- Work item:
In the data below, the answer is the run of lines from the line containing "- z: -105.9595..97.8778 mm" through the line containing "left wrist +", both included; print it exactly and nothing else.

- Source material:
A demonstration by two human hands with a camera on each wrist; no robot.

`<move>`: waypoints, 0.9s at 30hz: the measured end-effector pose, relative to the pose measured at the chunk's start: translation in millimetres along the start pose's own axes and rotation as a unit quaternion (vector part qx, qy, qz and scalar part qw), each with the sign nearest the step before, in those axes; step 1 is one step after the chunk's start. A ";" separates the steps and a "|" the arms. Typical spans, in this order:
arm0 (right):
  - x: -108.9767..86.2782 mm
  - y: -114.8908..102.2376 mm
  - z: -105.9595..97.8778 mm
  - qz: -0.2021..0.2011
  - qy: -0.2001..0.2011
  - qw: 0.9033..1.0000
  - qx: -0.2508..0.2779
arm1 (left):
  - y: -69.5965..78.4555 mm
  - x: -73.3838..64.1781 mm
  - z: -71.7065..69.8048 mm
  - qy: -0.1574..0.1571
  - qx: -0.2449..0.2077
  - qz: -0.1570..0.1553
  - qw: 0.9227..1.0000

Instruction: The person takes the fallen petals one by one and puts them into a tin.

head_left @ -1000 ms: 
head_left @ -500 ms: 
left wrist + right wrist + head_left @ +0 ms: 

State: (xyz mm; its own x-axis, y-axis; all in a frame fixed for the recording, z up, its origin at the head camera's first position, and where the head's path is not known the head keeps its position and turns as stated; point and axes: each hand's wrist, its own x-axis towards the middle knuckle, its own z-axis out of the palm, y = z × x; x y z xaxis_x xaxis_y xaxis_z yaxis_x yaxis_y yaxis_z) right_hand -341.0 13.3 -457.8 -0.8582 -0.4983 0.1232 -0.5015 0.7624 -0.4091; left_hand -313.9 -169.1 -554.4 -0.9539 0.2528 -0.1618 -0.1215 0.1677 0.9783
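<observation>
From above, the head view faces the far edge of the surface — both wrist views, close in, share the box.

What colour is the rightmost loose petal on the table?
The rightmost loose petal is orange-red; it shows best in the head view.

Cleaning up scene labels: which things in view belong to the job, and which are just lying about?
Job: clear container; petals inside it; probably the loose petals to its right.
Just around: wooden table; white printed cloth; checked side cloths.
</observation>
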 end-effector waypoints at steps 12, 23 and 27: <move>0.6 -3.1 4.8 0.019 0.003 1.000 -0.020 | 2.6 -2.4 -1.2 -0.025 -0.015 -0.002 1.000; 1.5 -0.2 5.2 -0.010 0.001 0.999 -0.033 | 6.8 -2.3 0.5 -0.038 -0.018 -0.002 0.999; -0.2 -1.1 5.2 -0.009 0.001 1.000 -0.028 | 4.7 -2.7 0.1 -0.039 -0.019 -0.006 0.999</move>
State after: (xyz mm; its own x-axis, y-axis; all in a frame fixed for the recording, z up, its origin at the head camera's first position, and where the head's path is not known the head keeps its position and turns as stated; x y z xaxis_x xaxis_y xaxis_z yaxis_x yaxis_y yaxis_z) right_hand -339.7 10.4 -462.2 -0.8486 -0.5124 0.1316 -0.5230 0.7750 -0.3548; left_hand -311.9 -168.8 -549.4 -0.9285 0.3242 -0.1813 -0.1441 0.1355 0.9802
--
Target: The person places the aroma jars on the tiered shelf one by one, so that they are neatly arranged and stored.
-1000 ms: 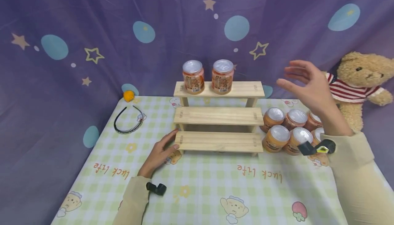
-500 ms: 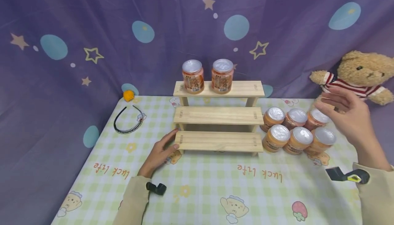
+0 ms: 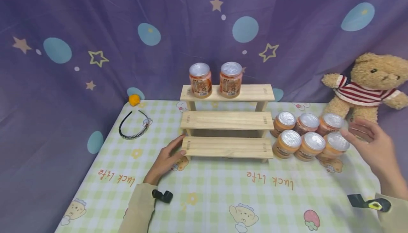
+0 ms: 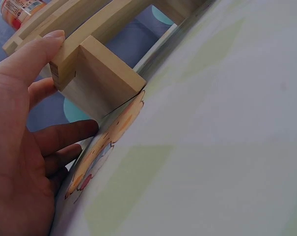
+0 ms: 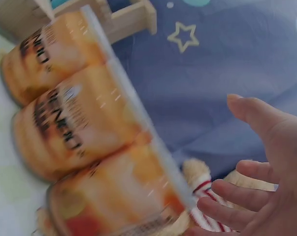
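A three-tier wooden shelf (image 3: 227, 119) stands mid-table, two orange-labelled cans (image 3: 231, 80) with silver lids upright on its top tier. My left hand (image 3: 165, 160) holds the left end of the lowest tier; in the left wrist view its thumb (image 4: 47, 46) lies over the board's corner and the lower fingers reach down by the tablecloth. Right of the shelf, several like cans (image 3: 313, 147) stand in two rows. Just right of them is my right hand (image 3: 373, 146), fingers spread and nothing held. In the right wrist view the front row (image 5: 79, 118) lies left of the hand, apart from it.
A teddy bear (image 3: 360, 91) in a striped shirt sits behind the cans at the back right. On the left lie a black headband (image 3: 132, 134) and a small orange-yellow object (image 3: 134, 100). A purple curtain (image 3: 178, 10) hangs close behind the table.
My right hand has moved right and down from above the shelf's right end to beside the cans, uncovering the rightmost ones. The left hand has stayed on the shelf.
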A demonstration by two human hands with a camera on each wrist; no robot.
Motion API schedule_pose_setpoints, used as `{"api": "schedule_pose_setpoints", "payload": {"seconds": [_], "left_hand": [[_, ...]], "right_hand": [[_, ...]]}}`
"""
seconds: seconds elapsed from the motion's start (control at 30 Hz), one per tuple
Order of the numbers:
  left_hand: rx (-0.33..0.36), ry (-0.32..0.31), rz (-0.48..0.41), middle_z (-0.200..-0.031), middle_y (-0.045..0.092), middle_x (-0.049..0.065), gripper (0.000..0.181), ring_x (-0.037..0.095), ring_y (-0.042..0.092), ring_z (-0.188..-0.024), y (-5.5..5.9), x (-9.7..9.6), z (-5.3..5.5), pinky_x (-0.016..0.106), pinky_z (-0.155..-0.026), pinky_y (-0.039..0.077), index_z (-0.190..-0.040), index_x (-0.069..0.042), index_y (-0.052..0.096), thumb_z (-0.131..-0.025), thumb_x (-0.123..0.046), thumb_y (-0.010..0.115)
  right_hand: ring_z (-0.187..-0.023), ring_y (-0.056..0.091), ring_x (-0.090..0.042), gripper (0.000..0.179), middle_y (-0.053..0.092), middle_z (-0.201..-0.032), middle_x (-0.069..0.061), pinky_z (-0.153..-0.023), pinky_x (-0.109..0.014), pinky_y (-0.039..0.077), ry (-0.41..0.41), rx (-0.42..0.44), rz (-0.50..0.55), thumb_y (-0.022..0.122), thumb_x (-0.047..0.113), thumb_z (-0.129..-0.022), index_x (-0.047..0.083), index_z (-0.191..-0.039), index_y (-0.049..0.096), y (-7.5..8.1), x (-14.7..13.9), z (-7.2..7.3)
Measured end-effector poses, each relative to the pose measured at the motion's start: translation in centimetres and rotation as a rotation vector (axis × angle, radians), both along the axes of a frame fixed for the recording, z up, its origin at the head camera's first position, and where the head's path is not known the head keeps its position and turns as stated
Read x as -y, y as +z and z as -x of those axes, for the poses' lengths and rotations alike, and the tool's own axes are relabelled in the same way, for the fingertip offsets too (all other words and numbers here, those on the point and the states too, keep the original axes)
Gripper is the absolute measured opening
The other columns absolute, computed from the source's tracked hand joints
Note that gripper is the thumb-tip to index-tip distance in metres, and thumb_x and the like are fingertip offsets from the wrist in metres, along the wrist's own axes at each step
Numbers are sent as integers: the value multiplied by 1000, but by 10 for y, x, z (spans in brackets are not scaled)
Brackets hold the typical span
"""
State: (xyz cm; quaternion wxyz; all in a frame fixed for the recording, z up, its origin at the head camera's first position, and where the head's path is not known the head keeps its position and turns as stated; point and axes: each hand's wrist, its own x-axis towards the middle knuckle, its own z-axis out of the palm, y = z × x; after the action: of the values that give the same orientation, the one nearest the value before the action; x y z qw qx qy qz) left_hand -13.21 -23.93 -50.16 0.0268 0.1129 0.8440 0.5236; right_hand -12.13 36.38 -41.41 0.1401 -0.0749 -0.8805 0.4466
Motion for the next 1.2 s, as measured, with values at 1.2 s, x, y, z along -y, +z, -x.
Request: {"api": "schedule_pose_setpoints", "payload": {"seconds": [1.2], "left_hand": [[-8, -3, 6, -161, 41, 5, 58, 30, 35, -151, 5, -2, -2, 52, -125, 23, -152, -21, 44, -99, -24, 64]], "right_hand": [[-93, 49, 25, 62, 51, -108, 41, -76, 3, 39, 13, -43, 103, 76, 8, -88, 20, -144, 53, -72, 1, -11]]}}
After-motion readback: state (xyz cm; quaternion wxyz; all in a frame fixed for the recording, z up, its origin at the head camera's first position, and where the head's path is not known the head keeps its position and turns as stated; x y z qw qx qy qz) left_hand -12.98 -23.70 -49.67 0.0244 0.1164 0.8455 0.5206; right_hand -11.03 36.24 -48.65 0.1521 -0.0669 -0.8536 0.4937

- Solution for this task:
  - z: -105.9595..97.8778 mm
  - qz: -0.2021..0.2011
  - qy: -0.2001..0.2011
  - qw: 0.9033..1.0000
  - qx: -0.2508..0.2779
arm1 (left):
  - y: -69.5965..78.4555 mm
  - x: -73.3838..64.1781 mm
  - z: -71.7065..69.8048 mm
  - qy: -0.1574..0.1571
  - qx: -0.2449..0.2077
  - qz: -0.1570..0.1553
  - qw: 0.9227..1.0000

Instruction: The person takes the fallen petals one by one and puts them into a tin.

head_left @ -1000 ms: 
head_left @ -500 ms: 
left wrist + right wrist + head_left @ +0 ms: 

There's nothing left to add to the output.